**ABOUT THIS EXERCISE:** Output the data exactly, with every line intact.

**INPUT:**
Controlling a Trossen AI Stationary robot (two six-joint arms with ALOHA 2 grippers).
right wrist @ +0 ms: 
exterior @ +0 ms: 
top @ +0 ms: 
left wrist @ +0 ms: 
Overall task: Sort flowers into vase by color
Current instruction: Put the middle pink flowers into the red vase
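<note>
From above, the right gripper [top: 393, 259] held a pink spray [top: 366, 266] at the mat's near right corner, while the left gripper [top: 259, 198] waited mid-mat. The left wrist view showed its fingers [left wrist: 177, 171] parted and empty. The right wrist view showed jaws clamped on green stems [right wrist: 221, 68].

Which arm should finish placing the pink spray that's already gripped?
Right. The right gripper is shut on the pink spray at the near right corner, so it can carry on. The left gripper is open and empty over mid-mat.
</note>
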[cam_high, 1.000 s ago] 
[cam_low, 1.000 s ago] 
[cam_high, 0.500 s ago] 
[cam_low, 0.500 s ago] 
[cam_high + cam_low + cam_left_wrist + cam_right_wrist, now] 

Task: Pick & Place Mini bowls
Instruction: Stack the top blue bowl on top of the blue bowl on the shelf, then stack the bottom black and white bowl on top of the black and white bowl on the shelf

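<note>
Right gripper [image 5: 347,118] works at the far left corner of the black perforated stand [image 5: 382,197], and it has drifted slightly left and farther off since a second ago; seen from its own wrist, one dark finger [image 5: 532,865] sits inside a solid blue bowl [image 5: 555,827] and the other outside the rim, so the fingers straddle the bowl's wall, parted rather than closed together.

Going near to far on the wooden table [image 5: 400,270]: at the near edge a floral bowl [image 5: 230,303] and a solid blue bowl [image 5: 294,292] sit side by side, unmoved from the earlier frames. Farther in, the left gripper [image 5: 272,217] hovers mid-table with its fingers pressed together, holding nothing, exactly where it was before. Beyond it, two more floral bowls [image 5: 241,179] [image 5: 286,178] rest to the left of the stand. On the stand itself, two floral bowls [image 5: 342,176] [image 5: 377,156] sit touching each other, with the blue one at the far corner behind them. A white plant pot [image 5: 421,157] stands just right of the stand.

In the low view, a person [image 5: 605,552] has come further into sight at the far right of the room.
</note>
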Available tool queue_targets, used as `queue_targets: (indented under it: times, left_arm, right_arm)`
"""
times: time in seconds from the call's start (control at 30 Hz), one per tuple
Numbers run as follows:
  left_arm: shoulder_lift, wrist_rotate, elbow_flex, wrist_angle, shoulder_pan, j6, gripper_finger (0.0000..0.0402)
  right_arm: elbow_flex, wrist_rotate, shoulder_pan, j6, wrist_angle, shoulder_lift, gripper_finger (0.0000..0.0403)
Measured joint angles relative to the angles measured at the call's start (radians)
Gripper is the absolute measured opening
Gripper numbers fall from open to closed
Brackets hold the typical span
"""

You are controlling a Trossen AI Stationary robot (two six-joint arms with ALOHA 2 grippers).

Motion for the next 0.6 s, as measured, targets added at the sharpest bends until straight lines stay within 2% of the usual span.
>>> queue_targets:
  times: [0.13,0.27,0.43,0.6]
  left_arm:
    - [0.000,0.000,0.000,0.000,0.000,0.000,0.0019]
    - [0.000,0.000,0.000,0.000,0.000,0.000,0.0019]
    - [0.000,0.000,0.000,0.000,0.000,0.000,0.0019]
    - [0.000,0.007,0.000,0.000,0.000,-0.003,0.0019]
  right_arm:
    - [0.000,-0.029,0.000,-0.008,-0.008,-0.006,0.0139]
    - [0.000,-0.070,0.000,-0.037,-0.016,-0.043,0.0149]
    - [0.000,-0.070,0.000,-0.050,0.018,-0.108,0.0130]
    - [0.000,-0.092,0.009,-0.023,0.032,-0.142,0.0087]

**ANSWER BOX:**
Controlling a Trossen AI Stationary robot (two six-joint arms with ALOHA 2 grippers).
right wrist @ +0 ms: 
exterior @ +0 ms: 
top @ +0 ms: 
left wrist @ +0 ms: 
Overall task: Sort flowers into vase by color
Current instruction: Put the middle pink flowers into the red vase
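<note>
From above, the right gripper [top: 393, 259] held a pink spray [top: 366, 266] at the mat's near right corner, while the left gripper [top: 259, 198] waited mid-mat. The left wrist view showed its fingers [left wrist: 177, 171] parted and empty. The right wrist view showed jaws clamped on green stems [right wrist: 221, 68].

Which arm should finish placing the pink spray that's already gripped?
Right. The right gripper is shut on the pink spray at the near right corner, so it can carry on. The left gripper is open and empty over mid-mat.
</note>
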[cam_high, 1.000 s ago] 
[cam_low, 1.000 s ago] 
[cam_high, 0.500 s ago] 
[cam_low, 0.500 s ago] 
[cam_high + cam_low + cam_left_wrist + cam_right_wrist, now] 

Task: Pick & Place Mini bowls
Instruction: Stack the top blue bowl on top of the blue bowl on the shelf, then stack the bottom black and white bowl on top of the black and white bowl on the shelf

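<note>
Right gripper [image 5: 347,118] works at the far left corner of the black perforated stand [image 5: 382,197], and it has drifted slightly left and farther off since a second ago; seen from its own wrist, one dark finger [image 5: 532,865] sits inside a solid blue bowl [image 5: 555,827] and the other outside the rim, so the fingers straddle the bowl's wall, parted rather than closed together.

Going near to far on the wooden table [image 5: 400,270]: at the near edge a floral bowl [image 5: 230,303] and a solid blue bowl [image 5: 294,292] sit side by side, unmoved from the earlier frames. Farther in, the left gripper [image 5: 272,217] hovers mid-table with its fingers pressed together, holding nothing, exactly where it was before. Beyond it, two more floral bowls [image 5: 241,179] [image 5: 286,178] rest to the left of the stand. On the stand itself, two floral bowls [image 5: 342,176] [image 5: 377,156] sit touching each other, with the blue one at the far corner behind them. A white plant pot [image 5: 421,157] stands just right of the stand.

In the low view, a person [image 5: 605,552] has come further into sight at the far right of the room.
</note>
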Available tool queue_targets, used as `queue_targets: (indented under it: times, left_arm, right_arm)`
"""
times: time in seconds from the call's start (control at 30 Hz), one per tuple
Numbers run as follows:
  left_arm: shoulder_lift, wrist_rotate, elbow_flex, wrist_angle, shoulder_pan, j6, gripper_finger (0.0000..0.0402)
  right_arm: elbow_flex, wrist_rotate, shoulder_pan, j6, wrist_angle, shoulder_lift, gripper_finger (0.0000..0.0403)
Measured joint angles relative to the angles measured at the call's start (radians)
Gripper is the absolute measured opening
Gripper numbers fall from open to closed
Brackets hold the typical span
"""

You are controlling a Trossen AI Stationary robot (two six-joint arms with ALOHA 2 grippers).

Motion for the next 0.6 s, as measured, targets added at the sharpest bends until straight lines stay within 2% of the usual span.
>>> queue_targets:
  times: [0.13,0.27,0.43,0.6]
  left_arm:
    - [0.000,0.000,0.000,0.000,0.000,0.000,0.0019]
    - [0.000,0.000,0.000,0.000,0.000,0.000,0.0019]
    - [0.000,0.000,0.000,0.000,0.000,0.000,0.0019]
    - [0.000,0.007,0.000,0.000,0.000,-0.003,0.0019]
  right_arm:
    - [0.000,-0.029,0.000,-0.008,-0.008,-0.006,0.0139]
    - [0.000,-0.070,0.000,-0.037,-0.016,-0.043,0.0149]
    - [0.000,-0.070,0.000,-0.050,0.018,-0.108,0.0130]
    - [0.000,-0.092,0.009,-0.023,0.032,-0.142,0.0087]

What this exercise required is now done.